## Exercise goal
Whenever the word "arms" appears in a line of the data below, copy that line.

Saved entries
________________

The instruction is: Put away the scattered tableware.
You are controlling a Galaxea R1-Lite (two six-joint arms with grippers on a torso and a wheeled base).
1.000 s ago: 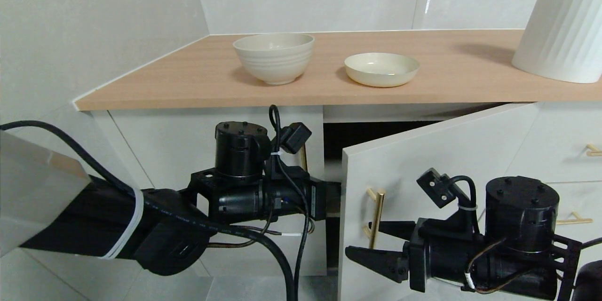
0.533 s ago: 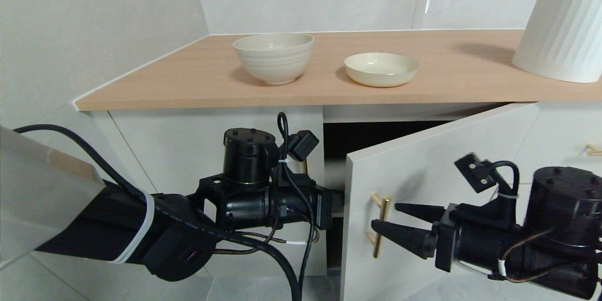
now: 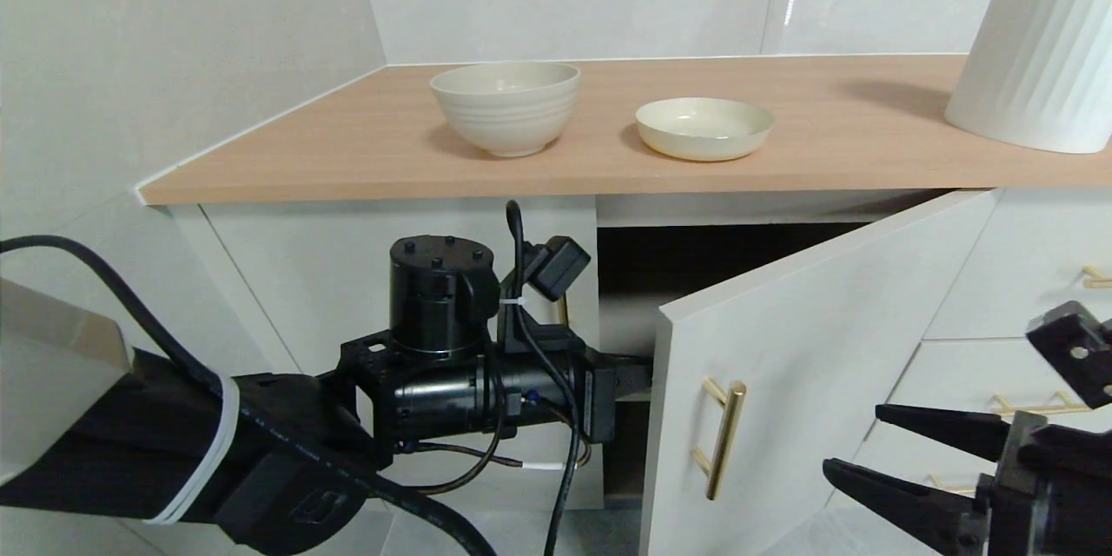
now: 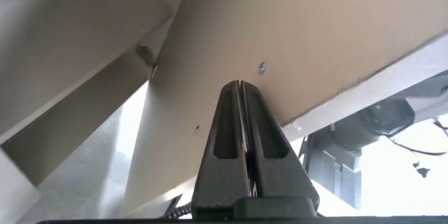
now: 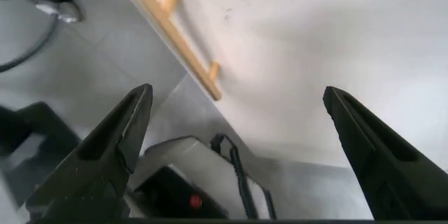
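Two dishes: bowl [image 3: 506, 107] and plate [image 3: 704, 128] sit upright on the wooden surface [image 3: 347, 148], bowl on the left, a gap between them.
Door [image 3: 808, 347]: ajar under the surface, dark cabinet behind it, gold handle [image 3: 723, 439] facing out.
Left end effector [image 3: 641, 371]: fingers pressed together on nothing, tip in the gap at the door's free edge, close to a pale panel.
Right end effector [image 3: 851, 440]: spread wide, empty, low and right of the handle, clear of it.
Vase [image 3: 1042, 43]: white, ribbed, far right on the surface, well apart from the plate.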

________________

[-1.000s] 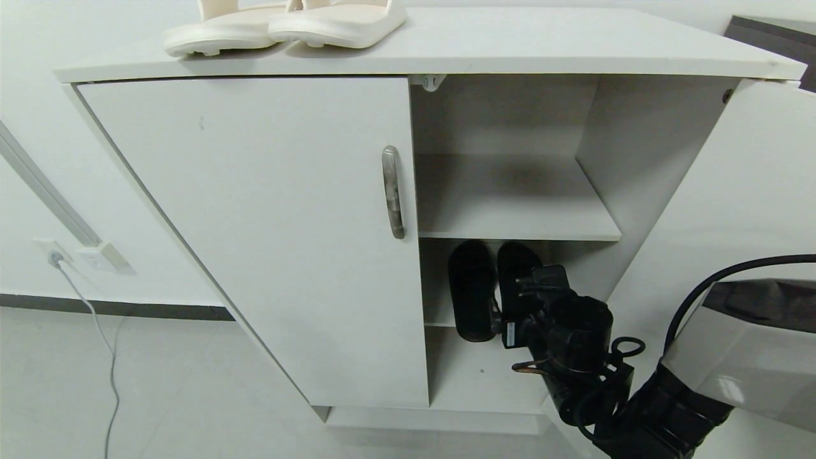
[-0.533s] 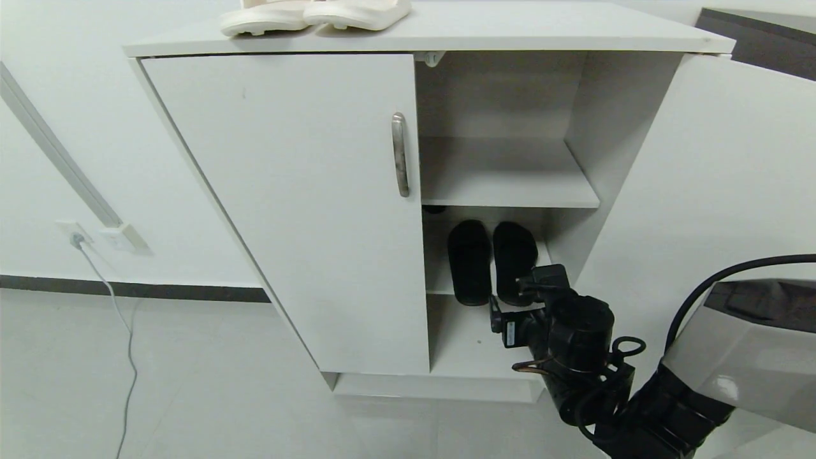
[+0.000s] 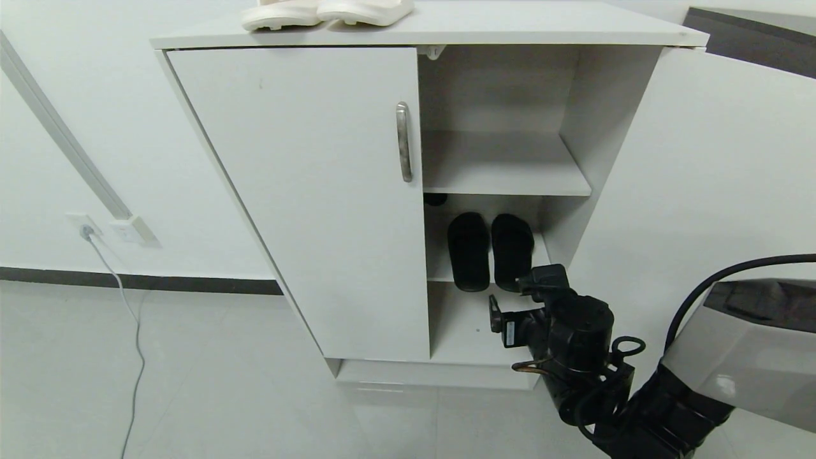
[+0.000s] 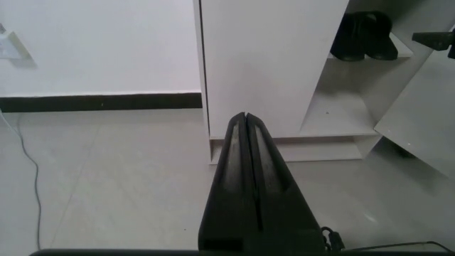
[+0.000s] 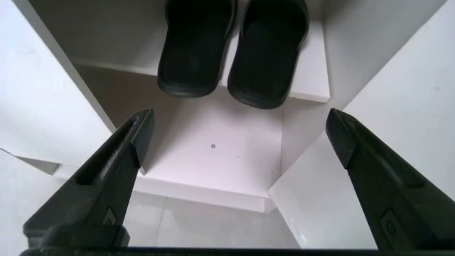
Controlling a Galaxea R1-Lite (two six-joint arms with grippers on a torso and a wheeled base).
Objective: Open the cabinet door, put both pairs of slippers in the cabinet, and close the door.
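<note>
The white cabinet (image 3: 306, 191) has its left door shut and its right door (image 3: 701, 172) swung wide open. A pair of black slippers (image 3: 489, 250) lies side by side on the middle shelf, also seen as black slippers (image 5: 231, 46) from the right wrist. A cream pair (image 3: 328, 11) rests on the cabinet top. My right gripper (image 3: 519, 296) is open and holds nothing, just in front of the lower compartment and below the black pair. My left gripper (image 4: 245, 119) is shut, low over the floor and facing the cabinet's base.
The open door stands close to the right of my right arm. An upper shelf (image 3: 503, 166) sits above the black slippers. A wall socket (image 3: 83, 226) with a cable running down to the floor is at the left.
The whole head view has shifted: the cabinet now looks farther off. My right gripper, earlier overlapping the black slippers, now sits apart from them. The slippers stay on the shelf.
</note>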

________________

## Task answer
You are controlling a Galaxea R1-Lite (two six-joint arms with grippers on a torso and a wheeled base).
Controlling a Galaxea R1-Lite (two six-joint arms with grippers on a torso and a wheeled base).

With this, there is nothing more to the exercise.